## About this exercise
Leave out the images and output the records word for word.

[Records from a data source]
▼

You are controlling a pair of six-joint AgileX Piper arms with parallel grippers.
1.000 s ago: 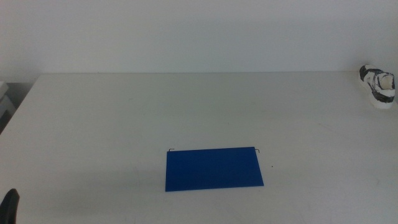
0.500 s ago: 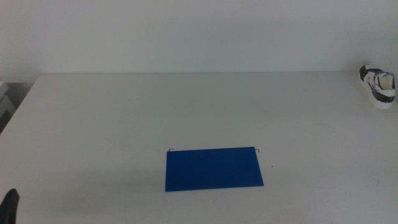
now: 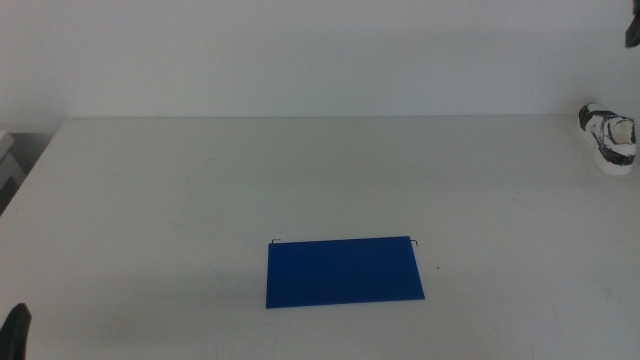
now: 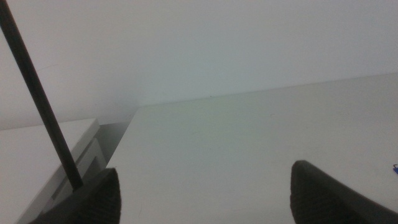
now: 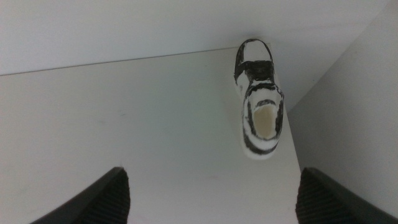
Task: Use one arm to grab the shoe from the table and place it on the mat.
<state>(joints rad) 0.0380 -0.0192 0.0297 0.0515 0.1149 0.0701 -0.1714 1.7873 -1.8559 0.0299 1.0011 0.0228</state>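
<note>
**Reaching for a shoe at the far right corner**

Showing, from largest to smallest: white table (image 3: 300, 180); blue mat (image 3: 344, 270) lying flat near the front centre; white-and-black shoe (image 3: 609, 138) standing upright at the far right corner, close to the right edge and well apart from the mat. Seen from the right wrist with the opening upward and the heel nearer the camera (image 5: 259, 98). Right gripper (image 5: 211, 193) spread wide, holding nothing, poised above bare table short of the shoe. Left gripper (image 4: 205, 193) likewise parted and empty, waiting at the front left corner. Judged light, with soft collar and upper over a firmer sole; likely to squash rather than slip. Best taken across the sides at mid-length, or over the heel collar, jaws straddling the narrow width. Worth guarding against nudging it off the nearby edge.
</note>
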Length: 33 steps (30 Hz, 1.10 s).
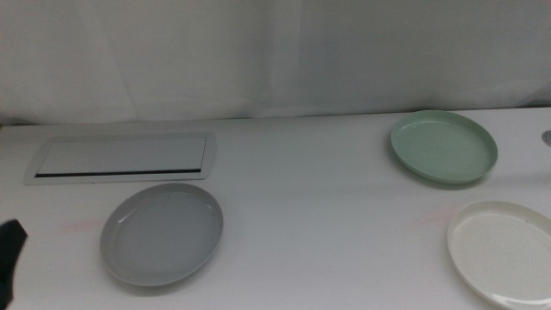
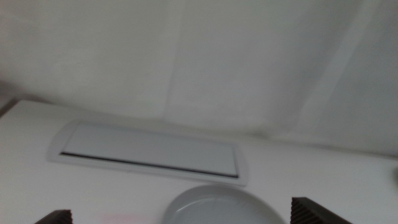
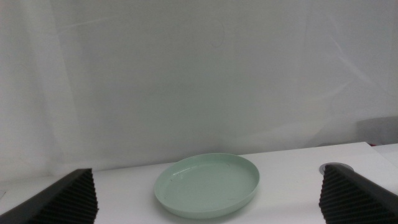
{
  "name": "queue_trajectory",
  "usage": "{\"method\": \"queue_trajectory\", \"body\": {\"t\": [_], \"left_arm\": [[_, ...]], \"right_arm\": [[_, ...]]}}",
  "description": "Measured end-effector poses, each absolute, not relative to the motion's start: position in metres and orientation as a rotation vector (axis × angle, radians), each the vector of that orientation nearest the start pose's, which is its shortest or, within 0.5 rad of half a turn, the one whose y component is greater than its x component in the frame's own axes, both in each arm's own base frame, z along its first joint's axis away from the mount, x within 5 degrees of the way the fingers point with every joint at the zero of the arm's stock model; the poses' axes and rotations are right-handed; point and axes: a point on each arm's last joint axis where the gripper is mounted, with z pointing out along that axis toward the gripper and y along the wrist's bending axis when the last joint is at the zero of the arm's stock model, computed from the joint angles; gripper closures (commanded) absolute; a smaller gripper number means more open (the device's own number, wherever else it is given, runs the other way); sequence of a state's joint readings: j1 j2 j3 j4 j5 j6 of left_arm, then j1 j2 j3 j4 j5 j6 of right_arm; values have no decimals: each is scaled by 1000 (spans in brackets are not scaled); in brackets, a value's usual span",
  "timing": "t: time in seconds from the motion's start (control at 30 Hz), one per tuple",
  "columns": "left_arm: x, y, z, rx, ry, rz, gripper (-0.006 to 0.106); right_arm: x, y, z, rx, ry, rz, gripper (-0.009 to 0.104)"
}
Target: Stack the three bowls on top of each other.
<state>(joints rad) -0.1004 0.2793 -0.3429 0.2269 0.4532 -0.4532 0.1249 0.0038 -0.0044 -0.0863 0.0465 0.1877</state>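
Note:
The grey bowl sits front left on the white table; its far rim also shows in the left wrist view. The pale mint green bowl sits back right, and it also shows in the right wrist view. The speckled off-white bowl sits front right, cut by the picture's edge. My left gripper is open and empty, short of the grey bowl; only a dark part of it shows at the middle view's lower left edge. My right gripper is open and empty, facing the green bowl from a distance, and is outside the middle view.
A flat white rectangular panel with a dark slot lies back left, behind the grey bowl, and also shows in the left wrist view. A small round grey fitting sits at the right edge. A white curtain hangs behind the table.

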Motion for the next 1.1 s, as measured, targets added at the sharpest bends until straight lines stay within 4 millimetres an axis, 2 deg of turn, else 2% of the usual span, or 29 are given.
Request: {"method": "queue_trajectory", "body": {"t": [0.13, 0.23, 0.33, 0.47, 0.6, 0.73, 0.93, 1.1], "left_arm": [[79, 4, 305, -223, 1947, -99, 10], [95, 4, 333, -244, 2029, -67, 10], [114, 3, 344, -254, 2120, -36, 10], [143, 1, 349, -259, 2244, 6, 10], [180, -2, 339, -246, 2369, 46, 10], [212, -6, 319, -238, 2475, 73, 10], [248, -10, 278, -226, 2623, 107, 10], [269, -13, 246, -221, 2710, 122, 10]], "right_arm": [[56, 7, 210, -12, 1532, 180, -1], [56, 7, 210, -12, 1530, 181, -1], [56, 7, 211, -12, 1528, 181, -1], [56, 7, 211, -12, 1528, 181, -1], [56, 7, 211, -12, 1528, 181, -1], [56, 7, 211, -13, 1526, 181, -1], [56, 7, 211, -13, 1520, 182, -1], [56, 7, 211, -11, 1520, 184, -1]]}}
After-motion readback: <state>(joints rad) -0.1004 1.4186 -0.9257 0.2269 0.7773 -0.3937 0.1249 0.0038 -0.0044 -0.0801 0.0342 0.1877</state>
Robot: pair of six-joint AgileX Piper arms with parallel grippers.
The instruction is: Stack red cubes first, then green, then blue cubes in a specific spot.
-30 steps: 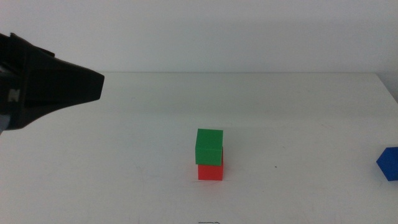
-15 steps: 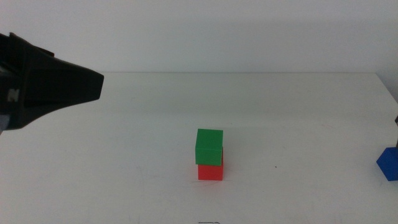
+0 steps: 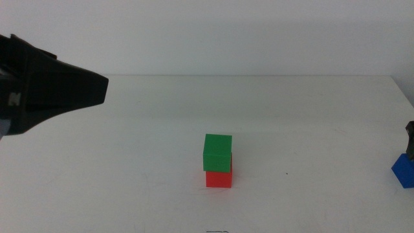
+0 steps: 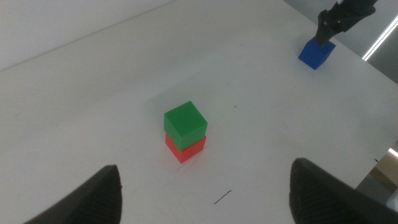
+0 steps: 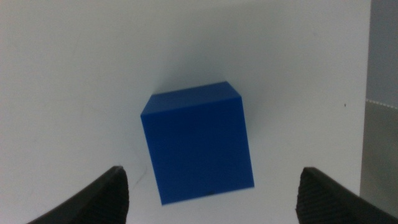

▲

## Answer to this task
You are controlling a pair of six-joint AgileX Piper arms with parallel grippers.
1.000 s ago: 
0.500 s ago: 
now: 
now: 
now: 
Task: Use one arm to grab the shoe from the table and place it on the mat.
<state>(joints rad) 0.0380 -0.0192 0.0297 0.0515 0.1149 0.0701 -0.1714 1.7873 -1.8559 0.0299 1.0011 0.0228</state>
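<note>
**Reaching for a shoe at the far right corner**

Showing, from largest to smallest: white table (image 3: 300, 180); blue mat (image 3: 344, 270) lying flat near the front centre; white-and-black shoe (image 3: 609, 138) standing upright at the far right corner, close to the right edge and well apart from the mat. Seen from the right wrist with the opening upward and the heel nearer the camera (image 5: 259, 98). Right gripper (image 5: 211, 193) spread wide, holding nothing, poised above bare table short of the shoe. Left gripper (image 4: 205, 193) likewise parted and empty, waiting at the front left corner. Judged light, with soft collar and upper over a firmer sole; likely to squash rather than slip. Best taken across the sides at mid-length, or over the heel collar, jaws straddling the narrow width. Worth guarding against nudging it off the nearby edge.
</note>
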Length: 33 steps (30 Hz, 1.10 s).
{
  "name": "queue_trajectory",
  "usage": "{\"method\": \"queue_trajectory\", \"body\": {\"t\": [_], \"left_arm\": [[_, ...]], \"right_arm\": [[_, ...]]}}",
  "description": "Measured end-effector poses, each absolute, not relative to the motion's start: position in metres and orientation as a rotation vector (axis × angle, radians), each the vector of that orientation nearest the start pose's, which is its shortest or, within 0.5 rad of half a turn, the one whose y component is greater than its x component in the frame's own axes, both in each arm's own base frame, z along its first joint's axis away from the mount, x within 5 degrees of the way the fingers point with every joint at the zero of the arm's stock model; the poses' axes and rotations are right-handed; point and axes: a point on each arm's last joint axis where the gripper is mounted, with z pointing out along that axis toward the gripper and y along the wrist's bending axis when the last joint is at the zero of the arm's stock model, computed from the joint angles; gripper closures (commanded) absolute; a smaller gripper number means more open (the device's own number, wherever else it is given, runs the other way); sequence of a state's joint readings: j1 j2 j3 j4 j5 j6 of left_arm, then j1 j2 j3 j4 j5 j6 of right_arm; values have no decimals: each is scaled by 1000 (spans in brackets are not scaled); in brackets, a value's usual span",
  "timing": "t: time in seconds from the motion's start (control at 30 Hz), one per tuple",
  "columns": "left_arm: x, y, z, rx, ry, rz, gripper (-0.006 to 0.106); right_arm: x, y, z, rx, ry, rz, gripper (-0.009 to 0.104)"
}
Target: Stack the three bowls on top of each other.
<state>(joints rad) -0.1004 0.2793 -0.3429 0.2269 0.4532 -0.4532 0.1249 0.0038 -0.0044 -0.0863 0.0465 0.1877</state>
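Note:
The grey bowl sits front left on the white table; its far rim also shows in the left wrist view. The pale mint green bowl sits back right, and it also shows in the right wrist view. The speckled off-white bowl sits front right, cut by the picture's edge. My left gripper is open and empty, short of the grey bowl; only a dark part of it shows at the middle view's lower left edge. My right gripper is open and empty, facing the green bowl from a distance, and is outside the middle view.
A flat white rectangular panel with a dark slot lies back left, behind the grey bowl, and also shows in the left wrist view. A small round grey fitting sits at the right edge. A white curtain hangs behind the table.
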
Motion for the next 1.1 s, as measured, targets added at the sharpest bends until straight lines stay within 4 millimetres an axis, 2 deg of turn, else 2% of the usual span, or 29 are given.
Request: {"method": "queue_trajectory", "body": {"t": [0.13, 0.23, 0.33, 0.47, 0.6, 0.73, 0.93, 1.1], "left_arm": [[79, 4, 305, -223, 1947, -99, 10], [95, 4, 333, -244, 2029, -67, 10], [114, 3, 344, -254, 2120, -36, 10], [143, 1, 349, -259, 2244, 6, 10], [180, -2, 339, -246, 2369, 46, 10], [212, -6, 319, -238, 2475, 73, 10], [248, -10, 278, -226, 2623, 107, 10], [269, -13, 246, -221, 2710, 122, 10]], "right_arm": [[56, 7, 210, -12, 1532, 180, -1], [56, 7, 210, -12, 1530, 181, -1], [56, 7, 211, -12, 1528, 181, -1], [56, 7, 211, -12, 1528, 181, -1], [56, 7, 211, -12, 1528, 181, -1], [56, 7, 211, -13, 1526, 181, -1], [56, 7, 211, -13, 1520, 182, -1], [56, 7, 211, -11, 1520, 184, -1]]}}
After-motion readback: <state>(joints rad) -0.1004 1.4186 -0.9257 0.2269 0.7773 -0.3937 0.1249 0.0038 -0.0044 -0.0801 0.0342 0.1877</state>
Robot: pair of six-joint AgileX Piper arms with parallel grippers.
The instruction is: Stack red cubes first, then green, then blue cubes in a specific spot.
-30 steps: 
-15 steps: 
+0 steps: 
+0 steps: 
+0 steps: 

With the answer given, the exercise is complete.